__What is being asked__. Transcribe the listing exactly, so that nothing but the pictures is missing.

※

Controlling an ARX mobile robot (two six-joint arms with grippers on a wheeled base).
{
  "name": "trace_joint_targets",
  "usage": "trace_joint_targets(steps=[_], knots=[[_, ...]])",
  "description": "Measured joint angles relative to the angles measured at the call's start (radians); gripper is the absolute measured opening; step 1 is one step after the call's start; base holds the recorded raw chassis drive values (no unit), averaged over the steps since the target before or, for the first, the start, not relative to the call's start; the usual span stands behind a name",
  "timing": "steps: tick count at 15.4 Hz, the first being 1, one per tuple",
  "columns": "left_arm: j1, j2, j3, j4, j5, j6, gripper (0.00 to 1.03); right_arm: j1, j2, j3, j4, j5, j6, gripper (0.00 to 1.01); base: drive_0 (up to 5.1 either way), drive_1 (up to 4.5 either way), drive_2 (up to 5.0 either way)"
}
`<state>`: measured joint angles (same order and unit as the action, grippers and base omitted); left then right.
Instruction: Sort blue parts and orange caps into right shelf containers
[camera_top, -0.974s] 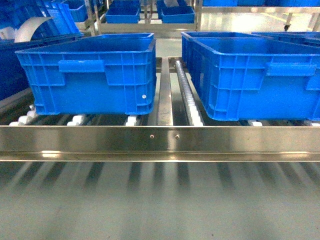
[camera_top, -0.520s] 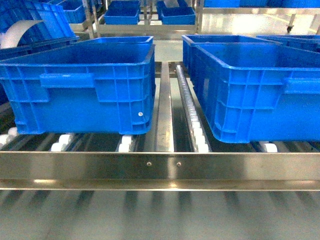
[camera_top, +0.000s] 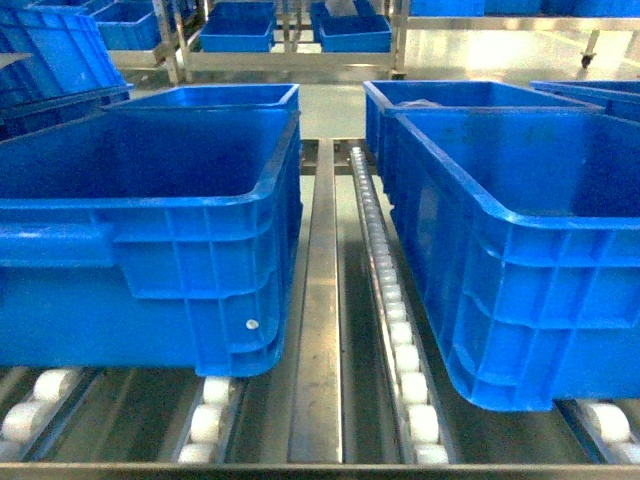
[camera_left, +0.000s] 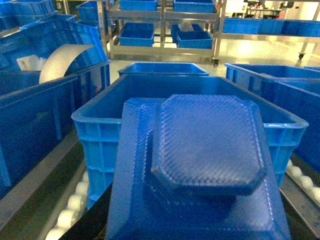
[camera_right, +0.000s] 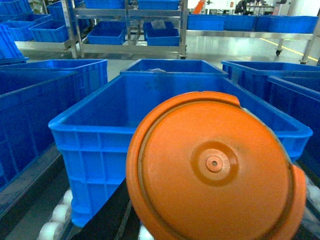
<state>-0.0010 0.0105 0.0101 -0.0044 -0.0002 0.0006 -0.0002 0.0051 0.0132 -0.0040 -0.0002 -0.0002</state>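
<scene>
A blue part (camera_left: 205, 150), a flat textured piece with an octagonal raised top, fills the left wrist view. My left gripper (camera_left: 197, 222) is shut on it, its fingers hidden beneath. An orange cap (camera_right: 215, 167), round with a small centre boss, fills the right wrist view, with my right gripper (camera_right: 215, 225) shut on it. Each held piece hangs just short of a large blue container: the left one (camera_left: 97, 117) and the right one (camera_right: 82, 125). The same two containers, left (camera_top: 150, 215) and right (camera_top: 520, 225), stand on the roller shelf in the head view. Neither gripper shows there.
A steel divider (camera_top: 318, 320) and a track of white rollers (camera_top: 395, 320) run between the two bins. More blue bins stand behind both (camera_top: 215, 97) and on racks (camera_top: 350, 35) across the aisle. A white roll (camera_left: 62, 62) sits in a bin at far left.
The head view has closed in on the shelf. Both bins now loom larger and lower, their insides show, and the steel front rail has slid to the bottom edge.
</scene>
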Motion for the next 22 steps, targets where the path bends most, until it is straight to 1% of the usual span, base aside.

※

__Written solution__.
Controlling an ARX mobile robot (two six-joint arms with grippers on a wheeled base).
{
  "name": "trace_joint_targets",
  "usage": "trace_joint_targets(steps=[_], knots=[[_, ...]])",
  "description": "Measured joint angles relative to the angles measured at the call's start (radians); gripper is the absolute measured opening; step 1 is one step after the call's start; base holds the recorded raw chassis drive values (no unit), averaged over the steps since the target before or, for the first, the start, not relative to the call's start; the usual span stands behind a name",
  "timing": "steps: tick count at 15.4 Hz, the first being 1, one per tuple",
  "columns": "left_arm: j1, j2, j3, j4, j5, j6, gripper (0.00 to 1.03); right_arm: j1, j2, j3, j4, j5, j6, gripper (0.00 to 1.01); base: drive_0 (up to 5.1 either way), drive_1 (up to 4.5 either way), drive_2 (up to 5.0 either way)"
}
`<state>`: measured joint angles (same order and unit as the action, grippers and base omitted); left then right.
Instruction: Sort blue parts and orange caps into right shelf containers
[camera_top, -0.974s] 
[camera_top, -0.520s] 
[camera_top, +0.000s] 
[camera_left, +0.000s] 
[camera_right, +0.000s] 
<state>-0.0010 0.0105 0.0101 -0.0044 -0.0002 0.0006 -0.0002 0.0051 0.0132 -0.0040 -0.0002 -0.0002</state>
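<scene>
A blue part (camera_left: 205, 150), a flat textured piece with an octagonal raised top, fills the left wrist view. My left gripper (camera_left: 197, 222) is shut on it, its fingers hidden beneath. An orange cap (camera_right: 215, 167), round with a small centre boss, fills the right wrist view, with my right gripper (camera_right: 215, 225) shut on it. Each held piece hangs just short of a large blue container: the left one (camera_left: 97, 117) and the right one (camera_right: 82, 125). The same two containers, left (camera_top: 150, 215) and right (camera_top: 520, 225), stand on the roller shelf in the head view. Neither gripper shows there.
A steel divider (camera_top: 318, 320) and a track of white rollers (camera_top: 395, 320) run between the two bins. More blue bins stand behind both (camera_top: 215, 97) and on racks (camera_top: 350, 35) across the aisle. A white roll (camera_left: 62, 62) sits in a bin at far left.
The head view has closed in on the shelf. Both bins now loom larger and lower, their insides show, and the steel front rail has slid to the bottom edge.
</scene>
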Motion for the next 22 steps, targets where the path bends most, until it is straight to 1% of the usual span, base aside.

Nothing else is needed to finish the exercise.